### TASK
Copy out every line of the data exactly.
►
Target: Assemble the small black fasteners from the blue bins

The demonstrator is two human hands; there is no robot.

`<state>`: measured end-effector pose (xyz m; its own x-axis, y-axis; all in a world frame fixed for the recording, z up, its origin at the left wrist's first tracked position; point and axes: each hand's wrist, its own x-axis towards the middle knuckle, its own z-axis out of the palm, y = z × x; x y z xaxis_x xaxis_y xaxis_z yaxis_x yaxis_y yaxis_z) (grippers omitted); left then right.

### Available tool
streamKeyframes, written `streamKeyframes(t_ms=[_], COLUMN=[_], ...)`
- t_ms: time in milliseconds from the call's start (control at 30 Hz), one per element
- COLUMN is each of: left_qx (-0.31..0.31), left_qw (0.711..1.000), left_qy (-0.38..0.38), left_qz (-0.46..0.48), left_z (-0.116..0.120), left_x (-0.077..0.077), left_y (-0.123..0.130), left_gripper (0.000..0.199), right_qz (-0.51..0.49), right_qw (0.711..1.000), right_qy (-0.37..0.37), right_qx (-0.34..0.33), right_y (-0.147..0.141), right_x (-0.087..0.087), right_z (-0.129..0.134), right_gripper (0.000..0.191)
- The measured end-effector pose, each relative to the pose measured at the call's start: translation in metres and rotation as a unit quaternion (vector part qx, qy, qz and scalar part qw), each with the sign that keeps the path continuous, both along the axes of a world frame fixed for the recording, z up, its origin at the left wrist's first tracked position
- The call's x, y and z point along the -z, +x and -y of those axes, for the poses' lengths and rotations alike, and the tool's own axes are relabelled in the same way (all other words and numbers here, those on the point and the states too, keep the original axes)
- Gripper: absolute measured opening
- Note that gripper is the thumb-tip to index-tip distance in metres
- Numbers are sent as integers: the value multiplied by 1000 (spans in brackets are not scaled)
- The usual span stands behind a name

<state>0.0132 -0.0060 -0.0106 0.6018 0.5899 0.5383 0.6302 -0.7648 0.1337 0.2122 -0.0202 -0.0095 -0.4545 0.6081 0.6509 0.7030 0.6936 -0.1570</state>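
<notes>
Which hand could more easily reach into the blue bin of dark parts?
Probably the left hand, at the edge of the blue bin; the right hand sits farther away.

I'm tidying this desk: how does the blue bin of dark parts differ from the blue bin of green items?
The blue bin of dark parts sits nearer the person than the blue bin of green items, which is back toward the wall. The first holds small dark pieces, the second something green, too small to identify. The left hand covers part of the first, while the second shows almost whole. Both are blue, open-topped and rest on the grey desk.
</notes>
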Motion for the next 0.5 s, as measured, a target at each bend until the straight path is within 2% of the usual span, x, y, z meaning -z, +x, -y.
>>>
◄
### RESPONSE BOX
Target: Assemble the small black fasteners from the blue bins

The demonstrator is two human hands; there is no robot.

`<state>`: measured end-effector pose (xyz m; its own x-axis, y-axis; all in a world frame fixed for the recording, z up, its origin at the left wrist's first tracked position; point and axes: each hand's wrist, its own x-axis towards the middle knuckle, its own z-axis out of the palm, y = z × x; x y z xaxis_x xaxis_y xaxis_z yaxis_x yaxis_y yaxis_z) (grippers omitted); left then right.

### Available tool
streamKeyframes, written `streamKeyframes(t_ms=[_], COLUMN=[_], ...)`
- t_ms: time in milliseconds from the call's start (control at 30 Hz), one per element
- COLUMN is each of: left_qx (-0.31..0.31), left_qw (0.711..1.000), left_qy (-0.38..0.38), left_qz (-0.46..0.48), left_z (-0.116..0.120), left_x (-0.077..0.077), left_y (-0.123..0.130), left_gripper (0.000..0.199), right_qz (-0.51..0.49), right_qw (0.711..1.000), right_qy (-0.37..0.37), right_qx (-0.34..0.33), right_y (-0.147..0.141), right_x (-0.087..0.087), right_z (-0.129..0.134), right_gripper (0.000..0.191)
- The measured end-effector pose, each relative to the pose measured at the call's start: translation in metres and rotation as a unit quaternion (vector part qx, qy, qz and scalar part qw), each with the sign that keeps the path continuous, both along the axes of a world frame fixed for the recording, z up, its origin at the left wrist's first tracked position
- The call's x, y and z point along the -z, +x and -y of those axes, for the poses' lengths and rotations alike, and the tool's own axes are relabelled in the same way (all other words and numbers here, those on the point and the states too, keep the original axes)
- Gripper: absolute measured opening
- Note that gripper is the thumb-tip to index-tip distance in metres
- Numbers are sent as integers: the value multiplied by 1000 (spans in brackets are not scaled)
- The usual span stands behind a name

<state>0.0132 -0.0060 -0.0106 0.6018 0.5899 0.5383 0.6302 -0.7648 0.1337 0.2122 -0.0202 -0.0095 -0.4545 0.6081 0.6509 0.7030 0.6936 -0.1570</state>
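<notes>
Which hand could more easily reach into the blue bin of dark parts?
Probably the left hand, at the edge of the blue bin; the right hand sits farther away.

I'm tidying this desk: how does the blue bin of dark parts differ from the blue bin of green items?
The blue bin of dark parts sits nearer the person than the blue bin of green items, which is back toward the wall. The first holds small dark pieces, the second something green, too small to identify. The left hand covers part of the first, while the second shows almost whole. Both are blue, open-topped and rest on the grey desk.
</notes>
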Motion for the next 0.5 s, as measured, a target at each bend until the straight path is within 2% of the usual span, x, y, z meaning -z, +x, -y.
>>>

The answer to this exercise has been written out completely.